Fang Talks

Praise be to ~zod.

Okay. They “updated” again and I’m starting to wonder why I still use this piece of slow-ass service.

First of all, no hate towards Outlook (previously: Hotmail). They’ve served me well over the years and it’s actually been kind of good. Until recently, that is. It’s gotten worse with the latest update, but the issues have already been there for a month of two, maybe three. They’re cramming it chock-full of hooks towards their other services (Office Online, blegh), forcing web-based IM to log you in by default, and probably doing a lot of stuff under the hood as well, since the thing in its entirety has really slowed down.

Outlook’s a web app. What’s one of the greatest benefits of those things? They work almost everywhere, on everything. Since it’s a website, it also carries some cons. What do we hate about websites? Slowness, of anything.

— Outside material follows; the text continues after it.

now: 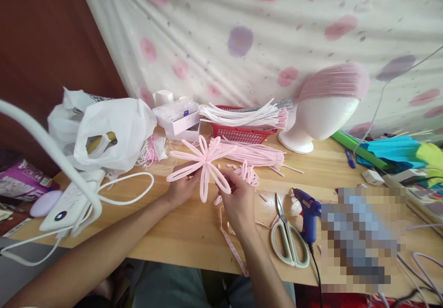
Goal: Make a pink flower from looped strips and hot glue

Hell, this applies to user interfacing in general, if things are slow to respond (ie showing you an email takes two seconds) then that’s generally a bad user experience. And of course, if things don’t work/flow right (ie randomly closing an email you just opened to view, or reloading the page while you’re in the middle of typing and accidentally hit space to confirm the reload) then you’re lucky if the user doesn’t break his device out of frustration.

As a rule of thumb, before adding more functionality (fancy integrations, cooler effects, etc.) to whatever you’re working on, think about the user experience. Would it be a good or a bad tradeoff to polish up the existing things before moving onto newer features? Might the new features interfere with the existing application? Will it reduce clarity? You don’t want to add more functionality and just shove it under some button, because if you keep doing that, the screen will be nothing but buttons in no-time.

I honestly prefer something that works well over something that does a lot. Efficiency over capability.
~ Fang


  • 27/10/2014 (11:41 AM)

    I just had a look at outlook, as I’ve not been there in a while. Things seem to be working just as good for me. There are a lot of websites though that value how much something can do rather than how it does it. Efficiency is key. People have no patience for websites.

    • 27/10/2014 (6:37 PM)

      “People have no patience for websites.”
      Because they shouldn’t. Granted, the average user clicks away a tad too fast, but five seconds of loading time in this day and age (assuming your connection is decent) is downright unacceptable.